* Task goal *
Repeat the data below exactly. Include each line.

---------- Given data

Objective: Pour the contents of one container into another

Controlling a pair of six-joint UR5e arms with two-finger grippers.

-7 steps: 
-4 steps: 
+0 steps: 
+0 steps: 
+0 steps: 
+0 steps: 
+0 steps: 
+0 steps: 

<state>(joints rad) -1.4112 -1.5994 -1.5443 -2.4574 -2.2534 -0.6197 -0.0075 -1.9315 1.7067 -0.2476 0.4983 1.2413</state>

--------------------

* Output for this task *
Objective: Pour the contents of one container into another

Controlling a pair of six-joint UR5e arms with two-finger grippers.

-7 steps: 
-4 steps: 
+0 steps: 
+0 steps: 
+0 steps: 
+0 steps: 
+0 steps: 
+0 steps: 

<state>(joints rad) -1.4112 -1.5994 -1.5443 -2.4574 -2.2534 -0.6197 -0.0075 -1.9315 1.7067 -0.2476 0.4983 1.2413</state>

That wraps up the answer.